Below are the entries; determine how many of their lines contain the string "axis" and give that figure alone.

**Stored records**
════════════════════
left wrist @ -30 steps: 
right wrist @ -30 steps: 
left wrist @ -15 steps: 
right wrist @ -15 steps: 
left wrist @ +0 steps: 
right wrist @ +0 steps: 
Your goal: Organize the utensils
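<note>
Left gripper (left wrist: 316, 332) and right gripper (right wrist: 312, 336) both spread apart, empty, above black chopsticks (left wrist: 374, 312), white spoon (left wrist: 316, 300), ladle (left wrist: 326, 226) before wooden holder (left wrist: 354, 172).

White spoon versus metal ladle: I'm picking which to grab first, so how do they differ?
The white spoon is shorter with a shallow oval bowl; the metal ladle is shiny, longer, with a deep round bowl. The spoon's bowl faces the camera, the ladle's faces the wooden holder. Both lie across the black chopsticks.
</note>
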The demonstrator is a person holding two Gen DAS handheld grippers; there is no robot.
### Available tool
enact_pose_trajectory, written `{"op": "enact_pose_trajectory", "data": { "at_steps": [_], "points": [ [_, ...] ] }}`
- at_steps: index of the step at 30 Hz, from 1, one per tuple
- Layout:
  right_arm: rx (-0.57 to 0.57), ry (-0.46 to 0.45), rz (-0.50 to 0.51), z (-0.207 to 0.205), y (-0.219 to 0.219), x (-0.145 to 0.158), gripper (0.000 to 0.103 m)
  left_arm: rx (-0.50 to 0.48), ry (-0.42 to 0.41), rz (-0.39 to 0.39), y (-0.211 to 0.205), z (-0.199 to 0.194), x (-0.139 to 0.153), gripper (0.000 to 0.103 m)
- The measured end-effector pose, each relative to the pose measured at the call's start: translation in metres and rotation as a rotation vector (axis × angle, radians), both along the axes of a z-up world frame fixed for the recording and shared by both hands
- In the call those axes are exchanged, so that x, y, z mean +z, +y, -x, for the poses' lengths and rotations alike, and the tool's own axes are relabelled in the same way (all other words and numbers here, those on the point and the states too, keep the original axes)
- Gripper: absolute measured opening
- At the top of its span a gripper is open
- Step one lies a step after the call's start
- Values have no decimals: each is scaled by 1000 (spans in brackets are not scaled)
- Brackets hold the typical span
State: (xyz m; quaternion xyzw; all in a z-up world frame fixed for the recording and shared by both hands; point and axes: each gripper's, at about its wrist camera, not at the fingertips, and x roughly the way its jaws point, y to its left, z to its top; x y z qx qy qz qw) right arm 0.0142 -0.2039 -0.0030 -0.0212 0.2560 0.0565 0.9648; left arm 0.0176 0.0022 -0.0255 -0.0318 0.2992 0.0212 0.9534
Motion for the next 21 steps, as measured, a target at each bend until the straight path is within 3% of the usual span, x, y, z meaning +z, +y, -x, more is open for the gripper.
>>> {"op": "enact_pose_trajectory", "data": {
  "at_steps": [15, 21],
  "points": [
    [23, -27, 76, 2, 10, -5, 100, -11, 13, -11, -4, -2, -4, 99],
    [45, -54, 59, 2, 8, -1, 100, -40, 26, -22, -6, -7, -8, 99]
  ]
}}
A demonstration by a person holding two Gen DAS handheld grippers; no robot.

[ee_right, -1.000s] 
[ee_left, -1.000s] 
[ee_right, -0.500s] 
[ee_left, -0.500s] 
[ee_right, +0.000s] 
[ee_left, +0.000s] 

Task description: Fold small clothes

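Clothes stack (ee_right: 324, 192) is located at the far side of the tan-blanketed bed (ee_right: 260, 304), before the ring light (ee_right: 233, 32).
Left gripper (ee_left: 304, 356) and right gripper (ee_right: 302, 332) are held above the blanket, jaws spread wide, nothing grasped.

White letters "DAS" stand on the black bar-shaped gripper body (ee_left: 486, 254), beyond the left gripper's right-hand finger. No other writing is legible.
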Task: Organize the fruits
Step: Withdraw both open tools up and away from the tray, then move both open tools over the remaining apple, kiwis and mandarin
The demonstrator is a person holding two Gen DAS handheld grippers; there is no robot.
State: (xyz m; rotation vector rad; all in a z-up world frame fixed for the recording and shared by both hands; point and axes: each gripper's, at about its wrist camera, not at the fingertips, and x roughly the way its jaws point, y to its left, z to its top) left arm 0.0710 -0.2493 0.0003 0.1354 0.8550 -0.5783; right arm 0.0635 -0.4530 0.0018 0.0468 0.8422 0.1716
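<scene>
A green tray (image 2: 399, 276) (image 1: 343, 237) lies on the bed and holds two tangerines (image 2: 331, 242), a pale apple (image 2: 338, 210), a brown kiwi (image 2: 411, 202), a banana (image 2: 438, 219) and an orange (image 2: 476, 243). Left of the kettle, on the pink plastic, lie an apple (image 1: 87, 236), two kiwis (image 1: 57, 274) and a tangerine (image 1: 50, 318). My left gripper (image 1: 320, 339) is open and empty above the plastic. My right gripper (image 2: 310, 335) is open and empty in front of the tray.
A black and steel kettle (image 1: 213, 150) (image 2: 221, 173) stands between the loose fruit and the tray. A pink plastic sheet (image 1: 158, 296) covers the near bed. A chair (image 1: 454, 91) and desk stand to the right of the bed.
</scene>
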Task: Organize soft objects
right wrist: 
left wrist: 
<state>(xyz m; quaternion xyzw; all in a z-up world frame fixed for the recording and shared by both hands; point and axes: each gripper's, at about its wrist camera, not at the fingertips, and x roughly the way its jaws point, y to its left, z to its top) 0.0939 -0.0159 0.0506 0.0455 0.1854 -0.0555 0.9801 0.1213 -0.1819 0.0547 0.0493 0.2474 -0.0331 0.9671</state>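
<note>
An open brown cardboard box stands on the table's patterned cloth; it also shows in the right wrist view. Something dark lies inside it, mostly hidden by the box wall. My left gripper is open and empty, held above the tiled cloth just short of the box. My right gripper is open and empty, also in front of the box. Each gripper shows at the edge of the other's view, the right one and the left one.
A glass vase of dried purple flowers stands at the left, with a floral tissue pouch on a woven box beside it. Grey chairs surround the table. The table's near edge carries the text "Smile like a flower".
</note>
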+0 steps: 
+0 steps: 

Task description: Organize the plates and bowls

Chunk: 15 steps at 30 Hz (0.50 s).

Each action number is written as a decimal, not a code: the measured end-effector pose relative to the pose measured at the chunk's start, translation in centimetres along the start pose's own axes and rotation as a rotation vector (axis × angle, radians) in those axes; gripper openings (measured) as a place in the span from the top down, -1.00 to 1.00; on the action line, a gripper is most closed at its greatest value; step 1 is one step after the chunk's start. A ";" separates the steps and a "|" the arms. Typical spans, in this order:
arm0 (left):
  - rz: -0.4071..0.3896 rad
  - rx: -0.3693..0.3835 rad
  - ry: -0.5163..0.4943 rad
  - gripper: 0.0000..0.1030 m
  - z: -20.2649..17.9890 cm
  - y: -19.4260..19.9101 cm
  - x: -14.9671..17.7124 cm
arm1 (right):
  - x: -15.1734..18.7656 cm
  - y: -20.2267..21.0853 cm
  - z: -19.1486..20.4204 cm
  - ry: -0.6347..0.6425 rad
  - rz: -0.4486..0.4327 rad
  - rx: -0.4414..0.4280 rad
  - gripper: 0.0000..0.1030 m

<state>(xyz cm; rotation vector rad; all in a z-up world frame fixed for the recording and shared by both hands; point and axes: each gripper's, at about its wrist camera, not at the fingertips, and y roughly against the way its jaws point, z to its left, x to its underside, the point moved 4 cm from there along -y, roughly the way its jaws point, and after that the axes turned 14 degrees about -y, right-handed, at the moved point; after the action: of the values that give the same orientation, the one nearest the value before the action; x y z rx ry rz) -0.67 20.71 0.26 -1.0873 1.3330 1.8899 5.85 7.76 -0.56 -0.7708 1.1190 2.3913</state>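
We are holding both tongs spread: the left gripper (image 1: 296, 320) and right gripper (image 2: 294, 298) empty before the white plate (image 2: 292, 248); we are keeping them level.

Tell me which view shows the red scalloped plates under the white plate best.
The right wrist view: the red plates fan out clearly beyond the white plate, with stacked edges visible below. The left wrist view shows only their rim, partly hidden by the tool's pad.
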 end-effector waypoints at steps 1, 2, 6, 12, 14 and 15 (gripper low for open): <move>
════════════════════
**Output**
2